In [3]:
from pyspark.sql import SparkSession
from pyspark.sql import functions as F
spark = SparkSession.builder.appName("ECommerce-Capstone").getOrCreate()
# Customers
customers_data = [
(1, "Rahul Sharma", "Bangalore", 28),
(2, "Priya Singh", "Delhi", 32),
(3, "Aman Kumar", "Hyderabad", 25),
(4, "Sneha Reddy", "Chennai", 35),
(5, "Arjun Mehta", "Mumbai", 30),
(6, "Divya Nair", "Delhi", 29)
]
customers_cols = ["customer_id", "name", "city", "age"]
customers_df = spark.createDataFrame(customers_data, customers_cols)
# Products
products_data = [
(101, "Laptop", "Electronics", 55000),
(102, "Mobile", "Electronics", 25000),
(103, "Headphones", "Electronics", 3000),
(104, "Chair", "Furniture", 5000),
(105, "Book", "Stationery", 700),
(106, "Shoes", "Fashion", 2500)
]
products_cols = ["product_id", "product_name", "category", "price"]
products_df = spark.createDataFrame(products_data, products_cols)
# Orders
orders_data = [
(1001, 1, 101, 1),
(1002, 2, 102, 2),
(1003, 1, 103, 3),
(1004, 3, 104, 1),
(1005, 5, 105, 5),
(1006, 6, 106, 2),
(1007, 7, 101, 1) # Order with non-existent customer
]
orders_cols = ["order_id", "customer_id", "product_id", "quantity"]
orders_df = spark.createDataFrame(orders_data, orders_cols)
customers_df.show()
products_df.show()
orders_df.show()

+-----------+------------+---------+---+
|customer_id|        name|     city|age|
+-----------+------------+---------+---+
|          1|Rahul Sharma|Bangalore| 28|
|          2| Priya Singh|    Delhi| 32|
|          3|  Aman Kumar|Hyderabad| 25|
|          4| Sneha Reddy|  Chennai| 35|
|          5| Arjun Mehta|   Mumbai| 30|
|          6|  Divya Nair|    Delhi| 29|
+-----------+------------+---------+---+

+----------+------------+-----------+-----+
|product_id|product_name|   category|price|
+----------+------------+-----------+-----+
|       101|      Laptop|Electronics|55000|
|       102|      Mobile|Electronics|25000|
|       103|  Headphones|Electronics| 3000|
|       104|       Chair|  Furniture| 5000|
|       105|        Book| Stationery|  700|
|       106|       Shoes|    Fashion| 2500|
+----------+------------+-----------+-----+

+--------+-----------+----------+--------+
|order_id|customer_id|product_id|quantity|
+--------+-----------+----------+--------+
|    1001|         

## 🔹 Basic Operations
1. Select all customer names and cities  
2. List all distinct product categories  
3. Filter customers older than 30  


In [11]:
# 1️⃣ Select all customer names and their cities
customers_df.select("name", "city").show()
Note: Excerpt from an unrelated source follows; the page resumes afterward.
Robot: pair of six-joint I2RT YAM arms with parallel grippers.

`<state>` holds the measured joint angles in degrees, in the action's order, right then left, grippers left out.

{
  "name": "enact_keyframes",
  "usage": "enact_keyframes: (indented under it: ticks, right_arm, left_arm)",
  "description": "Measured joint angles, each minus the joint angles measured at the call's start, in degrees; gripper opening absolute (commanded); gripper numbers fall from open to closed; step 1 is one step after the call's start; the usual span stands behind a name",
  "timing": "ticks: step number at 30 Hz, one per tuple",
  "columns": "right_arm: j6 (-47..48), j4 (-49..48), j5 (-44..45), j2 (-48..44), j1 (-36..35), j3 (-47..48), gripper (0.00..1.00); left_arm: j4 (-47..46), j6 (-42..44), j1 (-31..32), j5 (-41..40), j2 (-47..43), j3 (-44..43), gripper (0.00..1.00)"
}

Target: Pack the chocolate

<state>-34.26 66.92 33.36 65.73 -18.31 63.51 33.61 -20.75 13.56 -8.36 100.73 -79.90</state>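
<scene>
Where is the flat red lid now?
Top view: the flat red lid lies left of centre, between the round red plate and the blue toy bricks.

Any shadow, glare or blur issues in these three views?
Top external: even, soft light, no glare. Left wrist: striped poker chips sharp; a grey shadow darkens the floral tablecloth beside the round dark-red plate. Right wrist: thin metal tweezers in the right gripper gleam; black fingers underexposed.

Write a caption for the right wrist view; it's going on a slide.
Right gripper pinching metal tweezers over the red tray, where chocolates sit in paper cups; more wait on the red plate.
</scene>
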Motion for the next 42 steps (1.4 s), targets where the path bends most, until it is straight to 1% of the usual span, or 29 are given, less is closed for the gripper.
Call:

# 2️⃣ List all distinct product categories
products_df.select("category").distinct().show()

# 3️⃣ Filter customers older than 30
customers_df.filter(F.col("age") > 30).show()


+------------+---------+
|        name|     city|
+------------+---------+
|Rahul Sharma|Bangalore|
| Priya Singh|    Delhi|
|  Aman Kumar|Hyderabad|
| Sneha Reddy|  Chennai|
| Arjun Mehta|   Mumbai|
|  Divya Nair|    Delhi|
+------------+---------+

+-----------+
|   category|
+-----------+
|Electronics|
| Stationery|
|    Fashion|
|  Furniture|
+-----------+

+-----------+-----------+-------+---+
|customer_id|       name|   city|age|
+-----------+-----------+-------+---+
|          2|Priya Singh|  Delhi| 32|
|          4|Sneha Reddy|Chennai| 35|
+-----------+-----------+-------+---+



## 🔹 Aggregations
4. Find the total number of orders placed per customer  
5. Find the average age of customers per city  
6. Calculate the total revenue generated from each product  


In [5]:
# 4️⃣ Find the total number of orders placed per customer
orders_df.groupBy("customer_id") \
    .agg(F.count("order_id").alias("orders_count")) \
    .show()

# 5️⃣ Find the average age of customers per city
customers_df.groupBy("city") \
    .agg(F.round(F.avg("age"),2).alias("avg_age")) \
    .show()

# 6️⃣ Calculate the total revenue generated from each product
orders_products = orders_df.join(products_df, "product_id", "left") \
    .withColumn("revenue", F.col("price") * F.col("quantity"))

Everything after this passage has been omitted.